過了小橋,隱約看到金玲家。沿著一條夾竹桃掩映的小路,我們一前一後走,等看到金玲屋頂飄起的一縷炊煙了,薛冰就站在屋外喊:「姐,我來啦。」
從屋裡聞聲出來的是趙金明,懷裡抱著孩子,一眼看到薛冰身後的我,驚訝得張大了嘴發不出聲。隨後就是金玲的聲音:「冰兒啊,你來啦。快進屋。」
我微笑著,隨著他們一起進屋,老趙不在家,他隨身的皮革手提包擺在堂屋中間的八仙桌上,旁邊是個新買的撥浪鼓。
我叫了一聲嫂子,趙金明很奇怪地看我一眼,抱著孩子進了裡屋。金玲對我的叫喚絲毫沒在意,她嫣然一笑,拉開桌子邊的長凳招呼我們坐,呼喚趙金明拿茶葉出來。
趙金明左手摟著孩子,右手舉著一罐茶葉出來,他明顯的不高興,我的到來讓他出乎意料,我從他的眼神里看到了懷恨。
薛冰起身找來茶杯,我和她分坐在桌子兩邊,她從趙金明手裡接過孩子,逗弄著孩子格格地笑。她自己也快活地笑,樂之不疲。
金玲坐在我們下首,微笑著看薛冰逗著兒子,滿臉的盪漾著幸福。
「冰兒,你娘身體還好吧?」她問,把茶杯裡續滿水。
「還好。她早就說要過來看你,可家裡養了老母豬,一天都離不得人,只好叫我來啦。」薛冰的眼睛一刻也沒離開過孩子,有好幾次回過頭瞟我,瞟得我的心七上八下,我後悔自己不該跟著她來,把自己弄得如此尷尬。

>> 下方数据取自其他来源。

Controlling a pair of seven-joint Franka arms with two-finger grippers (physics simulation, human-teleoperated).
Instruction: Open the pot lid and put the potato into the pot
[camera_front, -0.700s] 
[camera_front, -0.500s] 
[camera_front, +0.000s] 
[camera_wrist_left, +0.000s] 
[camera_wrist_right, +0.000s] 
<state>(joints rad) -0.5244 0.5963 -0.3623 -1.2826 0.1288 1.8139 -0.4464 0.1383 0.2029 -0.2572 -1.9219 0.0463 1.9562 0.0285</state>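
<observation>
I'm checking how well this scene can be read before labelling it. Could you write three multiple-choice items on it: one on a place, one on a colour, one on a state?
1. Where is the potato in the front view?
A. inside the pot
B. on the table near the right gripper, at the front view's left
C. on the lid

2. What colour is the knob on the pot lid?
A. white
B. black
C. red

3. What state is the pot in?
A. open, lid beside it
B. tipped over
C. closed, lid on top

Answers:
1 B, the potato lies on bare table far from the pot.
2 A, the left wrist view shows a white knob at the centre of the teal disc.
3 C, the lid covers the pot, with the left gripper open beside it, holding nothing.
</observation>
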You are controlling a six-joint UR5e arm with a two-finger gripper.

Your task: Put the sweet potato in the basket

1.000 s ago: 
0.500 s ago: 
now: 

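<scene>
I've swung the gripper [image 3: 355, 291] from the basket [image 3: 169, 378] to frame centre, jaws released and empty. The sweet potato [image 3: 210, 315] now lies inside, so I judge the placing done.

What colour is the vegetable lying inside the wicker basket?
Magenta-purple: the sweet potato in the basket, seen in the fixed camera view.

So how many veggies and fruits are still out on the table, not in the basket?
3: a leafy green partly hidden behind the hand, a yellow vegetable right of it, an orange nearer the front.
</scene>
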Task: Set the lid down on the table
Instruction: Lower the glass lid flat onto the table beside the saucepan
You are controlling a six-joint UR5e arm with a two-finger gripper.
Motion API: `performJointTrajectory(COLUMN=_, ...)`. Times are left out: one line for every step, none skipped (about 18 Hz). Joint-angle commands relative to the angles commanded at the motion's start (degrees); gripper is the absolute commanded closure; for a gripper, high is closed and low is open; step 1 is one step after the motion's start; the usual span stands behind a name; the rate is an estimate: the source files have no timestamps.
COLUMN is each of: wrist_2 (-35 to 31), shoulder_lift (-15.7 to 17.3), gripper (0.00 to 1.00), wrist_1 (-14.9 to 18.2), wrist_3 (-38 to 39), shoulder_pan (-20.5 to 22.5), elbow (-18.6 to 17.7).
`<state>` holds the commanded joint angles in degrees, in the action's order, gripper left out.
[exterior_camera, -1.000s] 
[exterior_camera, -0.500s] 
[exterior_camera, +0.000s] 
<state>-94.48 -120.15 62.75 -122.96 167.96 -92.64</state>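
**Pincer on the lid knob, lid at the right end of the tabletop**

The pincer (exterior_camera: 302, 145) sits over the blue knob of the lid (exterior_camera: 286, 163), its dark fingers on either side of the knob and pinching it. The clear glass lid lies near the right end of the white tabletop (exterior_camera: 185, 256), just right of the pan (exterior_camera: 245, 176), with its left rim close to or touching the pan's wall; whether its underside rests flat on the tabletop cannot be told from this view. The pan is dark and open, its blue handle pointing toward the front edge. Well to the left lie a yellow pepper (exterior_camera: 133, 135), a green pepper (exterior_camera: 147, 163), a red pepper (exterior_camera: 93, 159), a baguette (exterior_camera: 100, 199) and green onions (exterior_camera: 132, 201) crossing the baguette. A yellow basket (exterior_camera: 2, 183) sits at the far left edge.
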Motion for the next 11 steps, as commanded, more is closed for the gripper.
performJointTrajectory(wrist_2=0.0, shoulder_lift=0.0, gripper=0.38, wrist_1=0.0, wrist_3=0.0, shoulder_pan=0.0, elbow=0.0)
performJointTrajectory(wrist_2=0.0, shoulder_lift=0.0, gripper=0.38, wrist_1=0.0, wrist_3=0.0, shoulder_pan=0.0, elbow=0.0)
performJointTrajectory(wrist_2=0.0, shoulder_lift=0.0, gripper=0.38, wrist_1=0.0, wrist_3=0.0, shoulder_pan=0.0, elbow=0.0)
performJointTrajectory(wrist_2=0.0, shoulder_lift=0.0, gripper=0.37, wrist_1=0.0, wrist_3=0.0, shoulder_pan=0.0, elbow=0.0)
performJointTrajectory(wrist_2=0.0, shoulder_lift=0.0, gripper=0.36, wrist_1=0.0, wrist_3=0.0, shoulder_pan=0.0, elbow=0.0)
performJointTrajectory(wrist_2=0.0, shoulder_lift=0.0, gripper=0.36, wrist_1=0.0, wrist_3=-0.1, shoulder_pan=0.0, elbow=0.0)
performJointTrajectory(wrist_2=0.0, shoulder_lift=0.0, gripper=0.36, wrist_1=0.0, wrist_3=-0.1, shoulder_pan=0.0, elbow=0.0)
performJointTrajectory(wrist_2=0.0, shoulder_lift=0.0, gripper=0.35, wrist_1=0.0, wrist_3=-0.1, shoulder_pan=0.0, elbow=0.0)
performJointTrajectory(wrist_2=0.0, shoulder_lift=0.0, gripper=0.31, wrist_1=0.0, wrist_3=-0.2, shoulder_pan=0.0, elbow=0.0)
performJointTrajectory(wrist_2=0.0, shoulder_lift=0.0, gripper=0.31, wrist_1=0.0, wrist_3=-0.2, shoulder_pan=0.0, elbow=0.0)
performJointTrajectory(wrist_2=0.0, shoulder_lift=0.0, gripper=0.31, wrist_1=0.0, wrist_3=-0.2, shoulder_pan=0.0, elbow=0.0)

薛冰娘與金玲娘是姐妹,金玲娘老大,已經作古。薛冰外公家無男丁,她娘招贅老薛進門,老薛外地貨郎,老家河南,家裡已經沒人,一個人走鄉串寨做遊鄉貨郎,因為人本分老實,且願意入贅,並答應生下兒子一定要隨女方姓,可惜生下薛冰後,她娘再無喜胎。她外公臨終時交代,倘若不再有生育,女兒還是隨薛姓。老薛念念不忘老丈人的恩典,每日想盡辦法造人,終究天不遂人願,薛冰後再無子嗣,由是耗盡一生心血,把薛冰培養成人,到現在,是蘇西鄉第一個女大學生,也算是為老丈人爭了口氣。
薛冰家距鄉政府不到四里路,全部是山路,家裡一個老爹老孃,老爹閒時還做他的遊方貨郎,老孃在家,終日伺候一頭老母豬。薛冰能有今日,終歸靠老母豬的功勞,一年產豬仔十多頭,賣與四方鄉鄰,所得全部供薛冰唸書。
「你都工作了,還養老母豬幹嘛呢。」金玲嘆口氣說:「我這姨娘啊,做不死。」
薛冰有些不好意思,她低著頭說:「我也勸她不養了。可我娘總說捨不得,這麼多年了,她習慣了。看不到老母豬她就吃不下睡不著。現在我也拿著一份工資,不靠老母豬吃飯了。她閒不住,就讓她養著去。」
「冰兒啊,你是我們老金家的後人,老金家傳家接代都靠你了。」金玲突然語重深長地說,弄得薛冰的臉一下子紅了起來。
「姐,我一個女兒家,傳宗接代是男人的事啊。」薛冰吃吃地笑:「你看姐夫,我這個小外甥就是他們老趙家的傳人啊。」
坐在一邊的趙金明手裡剝著蒜頭,眼睛裡顯過一絲尷尬。
孩子在薛冰的懷裡扭動了幾下,張開嘴巴就哭了。
金玲從薛冰手裡接過孩子,毫不避違地掀開衣襟,把雪白的奶子露出一大截,捏著*塞進孩子嘴裡。
我尷尬地轉過臉去,旁邊的薛冰看我的樣子,吃吃地偷笑。
「你去菜園裡拔些韭菜來,冰兒最好韭菜炒蛋這口。」金玲指揮著趙金明。
趙金明一聲不響地站起身,笑笑說:「就去就去。」
等到趙金明一走,金玲看我一眼說:「陳秘書,城裡生意還好吧?」
我說:「過得去。」
「盤小芹和奚枚竹都去了城裡?」
「是啊,她們做生意還真不錯。」
「哦。」金玲若有所思:「我問你句話,要告訴我實話,不許騙人。」